Homecare Coding Concerning Primary Diagnoses
Posted on Monday, March 13, 2017 10:28 PM
There is a huge discussion going on in homecare coding concerning primary diagnoses. Differing choices or using symptom codes for a primary diagnosis is currently frowned upon. There is ICD-10 coding guidance that supports these choices in certain cases. Symptoms can be used as a primary diagnosis when no definitive diagnosis is available.
Even though many agencies refuse to use a symptom code as primary, the coding guidance supports the practice as long as the cause of the symptom is unknown or not stated. There can be contradictory opinions about the choice for primary diagnosis when more than one diagnosis meets the criteria without creating a coding error in certain cases.

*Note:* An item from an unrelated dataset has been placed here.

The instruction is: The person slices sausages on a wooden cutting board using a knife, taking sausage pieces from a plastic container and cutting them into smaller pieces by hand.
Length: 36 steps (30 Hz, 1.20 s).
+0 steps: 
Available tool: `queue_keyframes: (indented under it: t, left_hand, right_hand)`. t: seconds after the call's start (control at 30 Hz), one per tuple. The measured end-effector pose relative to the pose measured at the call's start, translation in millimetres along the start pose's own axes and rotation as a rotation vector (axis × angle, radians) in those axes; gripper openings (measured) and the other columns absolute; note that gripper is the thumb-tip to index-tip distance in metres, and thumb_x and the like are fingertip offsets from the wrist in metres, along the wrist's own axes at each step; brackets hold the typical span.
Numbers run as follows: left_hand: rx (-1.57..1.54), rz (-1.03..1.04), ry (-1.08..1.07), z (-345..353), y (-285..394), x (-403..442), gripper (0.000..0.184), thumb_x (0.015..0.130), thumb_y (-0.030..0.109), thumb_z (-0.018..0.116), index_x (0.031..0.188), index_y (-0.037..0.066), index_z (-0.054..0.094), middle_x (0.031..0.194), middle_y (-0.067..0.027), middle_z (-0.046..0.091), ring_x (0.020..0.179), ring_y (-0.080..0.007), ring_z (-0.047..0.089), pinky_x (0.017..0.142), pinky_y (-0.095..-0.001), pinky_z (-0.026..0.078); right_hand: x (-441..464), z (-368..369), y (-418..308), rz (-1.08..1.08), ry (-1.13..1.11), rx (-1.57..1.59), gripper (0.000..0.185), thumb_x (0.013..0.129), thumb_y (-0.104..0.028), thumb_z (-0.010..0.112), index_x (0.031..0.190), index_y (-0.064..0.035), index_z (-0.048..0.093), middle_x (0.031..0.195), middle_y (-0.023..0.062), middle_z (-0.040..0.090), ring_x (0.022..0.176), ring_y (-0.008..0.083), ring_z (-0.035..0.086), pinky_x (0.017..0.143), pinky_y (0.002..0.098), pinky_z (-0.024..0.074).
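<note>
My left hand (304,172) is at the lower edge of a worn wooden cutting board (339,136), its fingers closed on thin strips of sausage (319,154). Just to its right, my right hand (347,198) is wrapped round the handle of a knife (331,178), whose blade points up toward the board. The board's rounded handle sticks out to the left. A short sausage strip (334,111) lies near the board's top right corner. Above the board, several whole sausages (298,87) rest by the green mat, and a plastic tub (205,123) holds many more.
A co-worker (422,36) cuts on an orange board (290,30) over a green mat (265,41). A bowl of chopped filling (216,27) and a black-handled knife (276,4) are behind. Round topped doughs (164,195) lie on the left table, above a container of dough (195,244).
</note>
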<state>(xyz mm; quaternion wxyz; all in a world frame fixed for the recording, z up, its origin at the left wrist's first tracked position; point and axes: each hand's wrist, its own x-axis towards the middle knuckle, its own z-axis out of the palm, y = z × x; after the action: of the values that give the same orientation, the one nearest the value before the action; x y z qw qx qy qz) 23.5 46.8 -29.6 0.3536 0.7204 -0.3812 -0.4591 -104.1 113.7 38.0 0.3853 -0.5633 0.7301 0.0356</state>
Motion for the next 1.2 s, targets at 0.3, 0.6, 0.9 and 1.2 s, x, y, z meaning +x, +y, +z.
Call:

The 2017 official coding guidance supporting these coding options is stated below:
A. Codes for symptoms, signs and ill-defined conditions from Chapter 18 are not to be used as principal diagnosis when a related definitive diagnosis has been established (if no definitive diagnosis is present-code the symptom).
B. Two or more interrelated conditions – each potentially meeting the definition for principal diagnosis. When there are two or more interrelated conditions potentially meeting the definition of principal diagnosis, either condition may be sequenced first, unless the circumstances of the admission, the therapy provided, the Tabular List, or the Alphabetic Index indicate otherwise.
C. Two or more diagnoses that equally meet the definition for principal diagnosis. In the unusual instance when two or more diagnoses equally meet the criteria for principal diagnosis as determined by the circumstances of admission, diagnostic workup and/or therapy provided, and the Alphabetic Index, Tabular List, or another coding guideline does not provide sequencing direction, any one of the diagnoses may be sequenced first.
Make every attempt to obtain the cause of symptoms to avoid using these as a primary diagnosis. Keep in mind that the choice for primary diagnosis may differ when more than one diagnosis meets the criteria as primary – only if there is no mandatory sequencing applied in those cases.